Is ConcurrentHashMap totally safe?
Asked Answered
G

6

60

this is a passage from JavaDoc regarding ConcurrentHashMap. It says retrieval operations generally do not block, so may overlap with update operations. Does this mean the get() method is not thread safe?

"However, even though all operations are thread-safe, retrieval operations do not entail locking, and there is not any support for locking the entire table in a way that prevents all access. This class is fully interoperable with Hashtable in programs that rely on its thread safety but not on its synchronization details.

Retrieval operations (including get) generally do not block, so may overlap with update operations (including put and remove). Retrievals reflect the results of the most recently completed update operations holding upon their onset."

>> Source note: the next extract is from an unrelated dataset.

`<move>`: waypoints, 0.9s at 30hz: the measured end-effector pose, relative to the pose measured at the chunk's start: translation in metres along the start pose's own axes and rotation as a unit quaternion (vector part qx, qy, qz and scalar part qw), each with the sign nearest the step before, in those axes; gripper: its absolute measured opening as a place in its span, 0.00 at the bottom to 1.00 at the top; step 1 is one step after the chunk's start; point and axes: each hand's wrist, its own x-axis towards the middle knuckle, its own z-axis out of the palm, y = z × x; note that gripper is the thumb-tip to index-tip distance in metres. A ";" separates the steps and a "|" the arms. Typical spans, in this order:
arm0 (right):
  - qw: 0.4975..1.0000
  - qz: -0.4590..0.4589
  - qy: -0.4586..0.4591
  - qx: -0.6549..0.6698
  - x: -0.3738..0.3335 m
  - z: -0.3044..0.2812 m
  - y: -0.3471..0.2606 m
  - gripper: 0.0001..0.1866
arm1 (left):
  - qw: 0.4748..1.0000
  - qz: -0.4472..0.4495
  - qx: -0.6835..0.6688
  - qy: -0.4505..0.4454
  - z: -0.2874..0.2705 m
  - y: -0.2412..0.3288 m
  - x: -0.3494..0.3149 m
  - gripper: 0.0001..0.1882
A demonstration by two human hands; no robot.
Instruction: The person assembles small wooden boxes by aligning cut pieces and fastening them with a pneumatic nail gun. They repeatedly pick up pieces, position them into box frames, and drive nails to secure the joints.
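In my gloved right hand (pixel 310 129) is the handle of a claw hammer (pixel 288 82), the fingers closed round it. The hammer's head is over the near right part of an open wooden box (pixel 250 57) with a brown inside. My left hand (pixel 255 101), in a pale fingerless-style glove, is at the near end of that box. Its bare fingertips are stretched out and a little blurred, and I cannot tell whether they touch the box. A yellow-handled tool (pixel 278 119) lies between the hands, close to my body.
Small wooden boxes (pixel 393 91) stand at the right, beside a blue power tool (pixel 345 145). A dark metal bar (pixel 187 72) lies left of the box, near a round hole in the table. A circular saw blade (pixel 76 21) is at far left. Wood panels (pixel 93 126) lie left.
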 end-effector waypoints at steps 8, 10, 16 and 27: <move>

Gastronomy answered 19/2, 2013 at 0:18 Comment(1)
If I'm reading that right, it means that the retrieval will always return the results of the last update to complete -at the time when the retrieval started-. That means that a full update can occur between the time when a retrieval starts and completes and it will not change the outcome of said retrieval.Hiedihiemal
T
72

The get() method is thread-safe, and the other users gave you useful answers regarding this particular issue.

However, although ConcurrentHashMap is a thread-safe drop-in replacement for HashMap, it is important to realize that if you are doing multiple operations you may have to change your code significantly. For example, take this code:

if (!map.containsKey(key)) 
   return map.put(key, value);
else
   return map.get(key);

In a multi-thread environment, this is a race condition. You have to use the ConcurrentHashMap.putIfAbsent(K key, V value) and pay attention to the return value, which tells you if the put operation was successful or not. Read the docs for more details.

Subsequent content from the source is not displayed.